* [Exercise] The reply is a verbatim copy of the listing below with its images dropped.

* [Material provided]
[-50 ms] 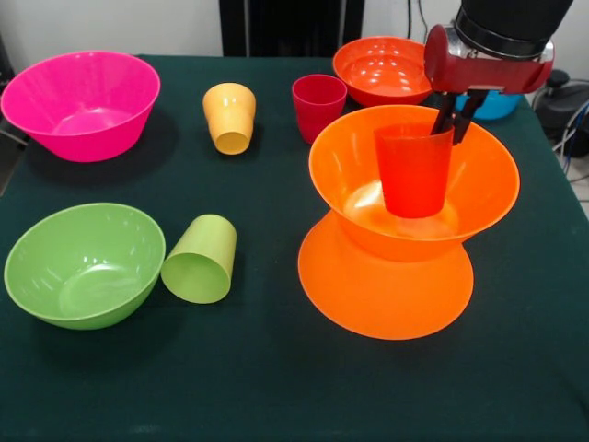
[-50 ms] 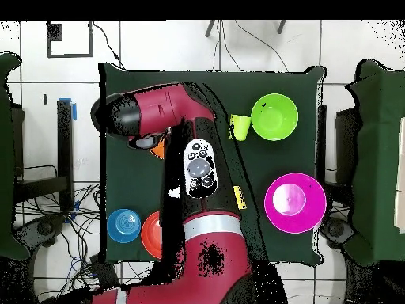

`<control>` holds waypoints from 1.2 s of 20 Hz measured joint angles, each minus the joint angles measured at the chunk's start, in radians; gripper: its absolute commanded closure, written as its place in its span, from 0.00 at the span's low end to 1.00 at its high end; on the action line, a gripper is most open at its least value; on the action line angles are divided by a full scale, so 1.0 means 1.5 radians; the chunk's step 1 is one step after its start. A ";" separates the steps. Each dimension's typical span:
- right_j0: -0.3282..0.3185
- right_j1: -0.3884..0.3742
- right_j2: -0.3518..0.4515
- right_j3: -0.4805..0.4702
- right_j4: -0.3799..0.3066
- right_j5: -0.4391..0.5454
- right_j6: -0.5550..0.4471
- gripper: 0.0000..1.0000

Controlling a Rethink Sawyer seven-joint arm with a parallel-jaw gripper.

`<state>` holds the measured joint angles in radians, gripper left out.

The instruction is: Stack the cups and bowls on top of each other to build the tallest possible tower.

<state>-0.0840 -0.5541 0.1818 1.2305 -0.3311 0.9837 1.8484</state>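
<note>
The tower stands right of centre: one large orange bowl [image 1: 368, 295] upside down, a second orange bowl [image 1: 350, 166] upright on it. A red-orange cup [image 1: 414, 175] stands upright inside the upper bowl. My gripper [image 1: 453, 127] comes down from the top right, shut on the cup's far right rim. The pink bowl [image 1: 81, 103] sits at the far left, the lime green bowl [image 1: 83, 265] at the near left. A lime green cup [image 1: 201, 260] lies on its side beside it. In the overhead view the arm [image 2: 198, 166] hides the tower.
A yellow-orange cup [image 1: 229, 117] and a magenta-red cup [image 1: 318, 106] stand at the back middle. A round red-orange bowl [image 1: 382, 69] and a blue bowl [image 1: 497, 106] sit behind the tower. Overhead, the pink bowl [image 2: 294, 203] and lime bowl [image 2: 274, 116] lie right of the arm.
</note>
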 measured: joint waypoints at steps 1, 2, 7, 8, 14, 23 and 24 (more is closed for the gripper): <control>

* [Exercise response]
[-50 ms] 
[-50 ms] 

`<control>` holds waypoints from 1.2 s of 20 Hz measured joint angles, each minus the joint angles measured at the chunk's start, in radians; gripper: its absolute commanded closure, written as its place in its span, from 0.00 at the span's low end to 1.00 at its high end; on the action line, a gripper is most open at its least value; on the action line angles are divided by a full scale, so 1.0 means 1.5 radians; the chunk's step 1 is one step after its start. A ";" separates the steps. Each dimension's typical span:
- right_j0: -0.3282..0.3185
- right_j1: -0.3884..0.3742
- right_j2: -0.3518..0.4515
- right_j3: -0.4805..0.4702
- right_j4: -0.3799..0.3066
- right_j5: -0.4391..0.5454
- right_j6: -0.5550..0.4471
- gripper: 0.0000..1.0000

Controlling a Rethink Sawyer seven-joint arm with a parallel-jaw gripper.

`<state>` holds the measured joint angles in radians, gripper left out.

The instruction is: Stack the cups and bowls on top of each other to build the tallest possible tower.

<state>-0.0840 -0.5541 0.1818 1.2305 -0.3311 0.9837 1.8484</state>
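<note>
The tower stands right of centre: one large orange bowl [image 1: 368, 295] upside down, a second orange bowl [image 1: 350, 166] upright on it. A red-orange cup [image 1: 414, 175] stands upright inside the upper bowl. My gripper [image 1: 453, 127] comes down from the top right, shut on the cup's far right rim. The pink bowl [image 1: 81, 103] sits at the far left, the lime green bowl [image 1: 83, 265] at the near left. A lime green cup [image 1: 201, 260] lies on its side beside it. In the overhead view the arm [image 2: 198, 166] hides the tower.
A yellow-orange cup [image 1: 229, 117] and a magenta-red cup [image 1: 318, 106] stand at the back middle. A round red-orange bowl [image 1: 382, 69] and a blue bowl [image 1: 497, 106] sit behind the tower. Overhead, the pink bowl [image 2: 294, 203] and lime bowl [image 2: 274, 116] lie right of the arm.
</note>
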 measured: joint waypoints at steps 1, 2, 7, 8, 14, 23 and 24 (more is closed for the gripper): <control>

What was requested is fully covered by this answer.